Return all the lines below exactly as written. Drop every picture.
<<<<
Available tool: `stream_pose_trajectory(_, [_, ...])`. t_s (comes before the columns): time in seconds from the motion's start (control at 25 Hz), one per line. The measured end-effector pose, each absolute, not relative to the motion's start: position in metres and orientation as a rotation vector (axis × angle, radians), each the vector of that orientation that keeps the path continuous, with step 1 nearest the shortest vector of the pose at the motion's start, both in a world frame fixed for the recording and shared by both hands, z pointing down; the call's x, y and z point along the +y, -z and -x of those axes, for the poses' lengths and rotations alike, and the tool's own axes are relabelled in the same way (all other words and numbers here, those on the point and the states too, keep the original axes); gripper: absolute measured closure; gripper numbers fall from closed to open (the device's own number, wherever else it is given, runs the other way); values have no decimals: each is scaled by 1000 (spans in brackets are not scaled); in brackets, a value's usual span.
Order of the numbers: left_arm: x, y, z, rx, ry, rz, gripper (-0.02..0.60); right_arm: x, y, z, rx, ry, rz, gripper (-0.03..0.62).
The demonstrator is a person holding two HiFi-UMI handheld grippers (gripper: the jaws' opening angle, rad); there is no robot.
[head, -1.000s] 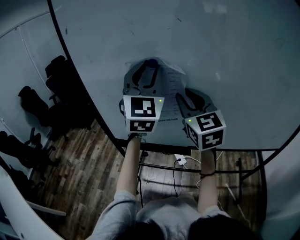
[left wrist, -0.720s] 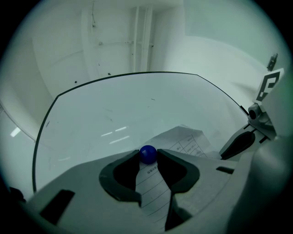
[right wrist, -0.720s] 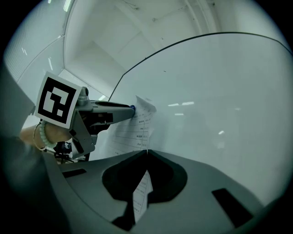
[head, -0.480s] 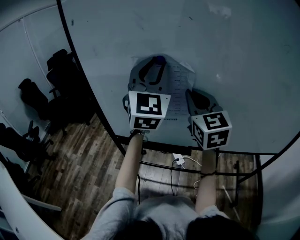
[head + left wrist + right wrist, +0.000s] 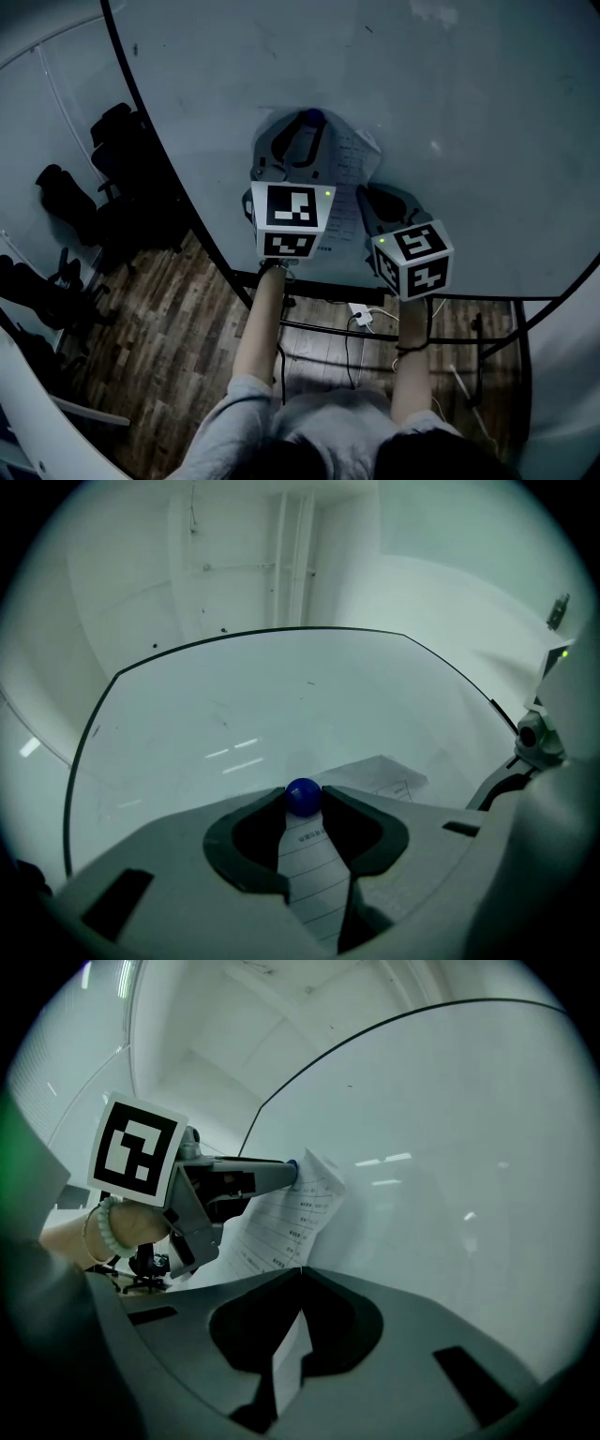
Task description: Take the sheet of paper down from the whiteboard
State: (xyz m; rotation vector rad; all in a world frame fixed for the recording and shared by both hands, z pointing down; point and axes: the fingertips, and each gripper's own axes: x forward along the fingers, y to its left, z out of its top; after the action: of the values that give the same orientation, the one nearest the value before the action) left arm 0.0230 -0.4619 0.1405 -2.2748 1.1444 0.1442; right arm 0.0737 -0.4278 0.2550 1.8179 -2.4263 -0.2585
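Since a second ago the right gripper (image 5: 300, 1271) has gone from spread wide to pressed together, and its jaws now pinch the edge of the white printed sheet of paper (image 5: 281, 1218), seen as a thin white strip between them. In the head view this grip is at about 4 o'clock on the sheet, and the sheet's corner at 2 o'clock curls a little off the board. The sheet hangs on the large pale glossy whiteboard (image 5: 450, 112). The left gripper (image 5: 303, 801) has kept its place at the sheet's 12 o'clock end, with its two jaw tips closed against either side of the small round blue magnet (image 5: 302, 793) that sits on the paper there.
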Motion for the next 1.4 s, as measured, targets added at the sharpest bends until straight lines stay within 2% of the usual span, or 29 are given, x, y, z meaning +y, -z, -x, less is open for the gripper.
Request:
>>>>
= Exercise answer =
Available tool: `stream_pose_trajectory(_, [_, ...])`. t_s (comes before the columns): time in seconds from the motion's start (control at 25 Hz), one per line. The measured end-effector pose, each absolute, not relative to the motion's start: position in metres and orientation as a rotation vector (axis × angle, radians), each the vector of that orientation that keeps the path continuous, with step 1 nearest the shortest vector of the pose at the motion's start, both in a world frame fixed for the recording and shared by both hands, z pointing down; the call's x, y and z point along the +y, -z and -x of those axes, for the poses' lengths and rotations alike, and the tool's own axes are relabelled in the same way (all other words and numbers here, those on the point and the states too, keep the original axes); gripper: absolute measured closure; gripper numbers fall from closed to open (the device's own number, wherever else it is given, runs the other way); values have no decimals: each is scaled by 1000 (spans in brackets are not scaled); in brackets, a value's usual span.
Order of the numbers: left_arm: x, y, z, rx, ry, rz, gripper (-0.02..0.60); right_arm: x, y, z, rx, ry, rz, gripper (-0.03..0.62).
The demonstrator is a person holding two HiFi-UMI handheld grippers (gripper: the jaws' opening angle, rad); there is no robot.
[head, -1.000s] 
[left wrist, -0.720s] 
[right wrist, -0.720s] 
[head, -0.480s] 
[head + left wrist + right wrist, +0.000s] 
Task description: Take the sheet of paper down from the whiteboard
State: (xyz m; rotation vector rad; all in a world frame fixed for the recording and shared by both hands, z pointing down; point and axes: the fingertips, and each gripper's own axes: x forward along the fingers, y to its left, z out of its top; after the action: of the values that give the same orientation, the one nearest the value before the action) left arm 0.0230 -0.4619 0.1405 -2.2748 1.1444 0.1442; right arm 0.0737 -0.4278 0.2550 1.8179 -2.4263 -0.2585
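Since a second ago the right gripper (image 5: 300, 1271) has gone from spread wide to pressed together, and its jaws now pinch the edge of the white printed sheet of paper (image 5: 281, 1218), seen as a thin white strip between them. In the head view this grip is at about 4 o'clock on the sheet, and the sheet's corner at 2 o'clock curls a little off the board. The sheet hangs on the large pale glossy whiteboard (image 5: 450, 112). The left gripper (image 5: 303, 801) has kept its place at the sheet's 12 o'clock end, with its two jaw tips closed against either side of the small round blue magnet (image 5: 302, 793) that sits on the paper there.
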Motion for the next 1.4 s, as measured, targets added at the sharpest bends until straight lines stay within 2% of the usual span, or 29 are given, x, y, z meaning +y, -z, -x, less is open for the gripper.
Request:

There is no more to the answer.